# Exercise requirements:
Repeat every line of the data verbatim.

# Data block:

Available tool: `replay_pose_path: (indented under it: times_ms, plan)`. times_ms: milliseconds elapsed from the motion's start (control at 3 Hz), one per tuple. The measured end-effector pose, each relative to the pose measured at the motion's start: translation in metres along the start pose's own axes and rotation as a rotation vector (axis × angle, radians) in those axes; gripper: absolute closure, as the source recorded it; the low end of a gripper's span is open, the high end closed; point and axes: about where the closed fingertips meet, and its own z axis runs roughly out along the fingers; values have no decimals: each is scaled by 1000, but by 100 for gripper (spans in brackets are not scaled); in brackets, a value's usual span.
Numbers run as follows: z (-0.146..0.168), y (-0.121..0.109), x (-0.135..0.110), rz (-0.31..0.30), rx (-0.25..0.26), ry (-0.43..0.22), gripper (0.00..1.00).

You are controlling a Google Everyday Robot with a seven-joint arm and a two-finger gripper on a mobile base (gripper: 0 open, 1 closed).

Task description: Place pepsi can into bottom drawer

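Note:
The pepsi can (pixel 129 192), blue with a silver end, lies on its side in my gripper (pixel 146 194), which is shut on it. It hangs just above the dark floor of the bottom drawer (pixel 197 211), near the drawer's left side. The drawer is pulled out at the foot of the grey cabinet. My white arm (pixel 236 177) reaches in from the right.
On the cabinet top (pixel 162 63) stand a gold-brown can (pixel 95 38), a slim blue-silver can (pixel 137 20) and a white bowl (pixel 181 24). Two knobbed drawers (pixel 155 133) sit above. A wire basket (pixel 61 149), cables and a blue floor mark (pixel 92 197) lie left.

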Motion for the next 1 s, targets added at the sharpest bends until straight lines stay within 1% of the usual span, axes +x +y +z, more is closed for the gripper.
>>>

# Response area:
Available tool: `replay_pose_path: (indented under it: times_ms, plan)`. times_ms: milliseconds elapsed from the motion's start (control at 3 Hz), one per tuple. The measured end-effector pose, each relative to the pose measured at the motion's start: translation in metres along the start pose's own axes and rotation as a rotation vector (axis × angle, radians) in those axes; gripper: absolute closure, as the source recorded it; the low end of a gripper's span is open, the high end closed; point and axes: about where the closed fingertips meet, and its own z axis runs roughly out along the fingers; values have no decimals: each is scaled by 1000, but by 100 for gripper (spans in brackets are not scaled); in brackets, a value's usual span.
Numbers run as follows: z (-0.146..0.168), y (-0.121..0.109), x (-0.135..0.110), rz (-0.31..0.30), rx (-0.25..0.26), ry (-0.43..0.22), gripper (0.00..1.00).

You are controlling a Google Everyday Robot with a seven-joint arm and a two-finger gripper on a mobile base (gripper: 0 open, 1 closed).

Task description: Place pepsi can into bottom drawer

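Note:
The pepsi can (pixel 129 192), blue with a silver end, lies on its side in my gripper (pixel 146 194), which is shut on it. It hangs just above the dark floor of the bottom drawer (pixel 197 211), near the drawer's left side. The drawer is pulled out at the foot of the grey cabinet. My white arm (pixel 236 177) reaches in from the right.
On the cabinet top (pixel 162 63) stand a gold-brown can (pixel 95 38), a slim blue-silver can (pixel 137 20) and a white bowl (pixel 181 24). Two knobbed drawers (pixel 155 133) sit above. A wire basket (pixel 61 149), cables and a blue floor mark (pixel 92 197) lie left.
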
Motion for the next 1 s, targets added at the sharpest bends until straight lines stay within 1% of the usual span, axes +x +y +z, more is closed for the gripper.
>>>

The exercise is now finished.